By the same reasoning, I conclude that the law was not so clearly established that a reasonable person in Defendant Canino's position would not have known that their conduct in citing Plaintiff for trespass for violation of the DPAC's policy banning picketing and demonstrations from the Galleria violated Plaintiff's Fourth Amendment rights to be free from arrest without probable cause. Additionally, the YouTube video of the events in question cited by Plaintiff shows that she was escorted from the Galleria by a police officer other than Officer Canino. Officer Canino's conduct in issuing Plaintiff a citation for trespass does not rise to the level of a Fourth Amendment seizure. Martinez v. Carr, 479 F.3d 1292, 1299 (10th Cir. 2007).
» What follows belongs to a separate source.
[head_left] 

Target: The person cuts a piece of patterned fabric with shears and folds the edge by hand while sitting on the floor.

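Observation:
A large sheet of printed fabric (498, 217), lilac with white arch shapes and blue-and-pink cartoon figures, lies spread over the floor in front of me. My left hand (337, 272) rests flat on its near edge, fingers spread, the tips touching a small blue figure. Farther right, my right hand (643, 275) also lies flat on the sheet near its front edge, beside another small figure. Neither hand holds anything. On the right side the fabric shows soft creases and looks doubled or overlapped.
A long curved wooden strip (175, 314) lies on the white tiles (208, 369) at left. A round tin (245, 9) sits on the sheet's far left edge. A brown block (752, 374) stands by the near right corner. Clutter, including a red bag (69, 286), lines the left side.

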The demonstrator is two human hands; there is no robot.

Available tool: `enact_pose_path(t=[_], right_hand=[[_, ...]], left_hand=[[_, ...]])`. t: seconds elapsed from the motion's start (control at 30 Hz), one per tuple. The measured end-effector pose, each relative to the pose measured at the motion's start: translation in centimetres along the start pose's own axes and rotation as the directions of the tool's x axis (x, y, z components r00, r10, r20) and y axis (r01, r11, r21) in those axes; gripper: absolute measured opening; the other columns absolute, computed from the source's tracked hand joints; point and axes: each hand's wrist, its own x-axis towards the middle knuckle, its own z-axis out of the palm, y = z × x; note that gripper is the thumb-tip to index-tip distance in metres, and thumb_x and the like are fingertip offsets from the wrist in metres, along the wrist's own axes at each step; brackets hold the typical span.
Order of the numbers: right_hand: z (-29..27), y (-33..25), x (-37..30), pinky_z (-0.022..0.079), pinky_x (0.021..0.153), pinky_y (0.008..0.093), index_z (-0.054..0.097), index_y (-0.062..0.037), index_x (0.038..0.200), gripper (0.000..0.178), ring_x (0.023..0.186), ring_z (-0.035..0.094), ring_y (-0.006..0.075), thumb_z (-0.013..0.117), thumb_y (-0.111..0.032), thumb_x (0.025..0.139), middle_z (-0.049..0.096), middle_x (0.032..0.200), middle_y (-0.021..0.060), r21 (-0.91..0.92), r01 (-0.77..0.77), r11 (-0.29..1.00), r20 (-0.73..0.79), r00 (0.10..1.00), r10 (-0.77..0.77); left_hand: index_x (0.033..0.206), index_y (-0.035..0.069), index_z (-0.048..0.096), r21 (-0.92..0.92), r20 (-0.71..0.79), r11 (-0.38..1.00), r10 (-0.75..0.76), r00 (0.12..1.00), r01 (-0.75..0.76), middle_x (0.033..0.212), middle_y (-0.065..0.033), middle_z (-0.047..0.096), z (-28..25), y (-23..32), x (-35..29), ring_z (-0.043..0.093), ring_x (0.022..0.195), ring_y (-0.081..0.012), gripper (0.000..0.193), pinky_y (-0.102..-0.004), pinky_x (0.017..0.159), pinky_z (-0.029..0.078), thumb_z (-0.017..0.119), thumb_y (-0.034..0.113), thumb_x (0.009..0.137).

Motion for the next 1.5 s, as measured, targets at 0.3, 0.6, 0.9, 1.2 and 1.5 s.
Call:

C. Municipal Liability for Denver
Plaintiff's Third Claim for Relief alleges that Denver is liable for its failure to train and supervise its police officers with respect to the First, Fourth, and Fourteenth Amendment rights of Denver citizens. Municipal liability based on inadequate training requires proof of "deliberate indifference" on the part of the municipality. City of Canton v. Harris, 489 U.S. 378, 389 (1989). "`Deliberate indifference' is a stringent standard of fault standard, requiring proof that a municipal actor disregarded a known or obvious consequence of his action." Bd. of the County Comm'rs of Bryan County v. Brown, 520 U.S. 397, 410 (1997). See also Barney v. Pulsipher, 143 F.3d 1299, 1307 (10th Cir. 1998) ("The deliberate indifference standard may be satisfied when the municipality has actual or constructive notice that its action or failure to act is substantially certain to result in a constitutional violation, and it consciously or deliberately chooses to disregard the risk of harm."). Here, in light of Hawkins, Denver was not on notice that enforcement of the DPAC's policy regarding picketing and demonstrations at the Galleria would result in a violation of its citizens' constitutional rights even if such a violation occurred in this case.
IV. Conclusion
For the reasons set forth above, IT IS HEREBY ORDERED that:1. Defendants' Motion to Dismiss the Complaint Pursuant to Fed.R.Civ.P. 12(b)(6) or, in the Alternative, for Summary Judgment Pursuant to Fed.R.Civ.P. 56 [Doc # 3] is GRANTED.
2. Plaintiff's claims against Defendants are DISMISSED WITH PREJUDICE for failure to state a claim upon which relief may be granted; and
3. Defendants shall be awarded their costs.
Dated: January 6, 2011 in Denver, Colorado.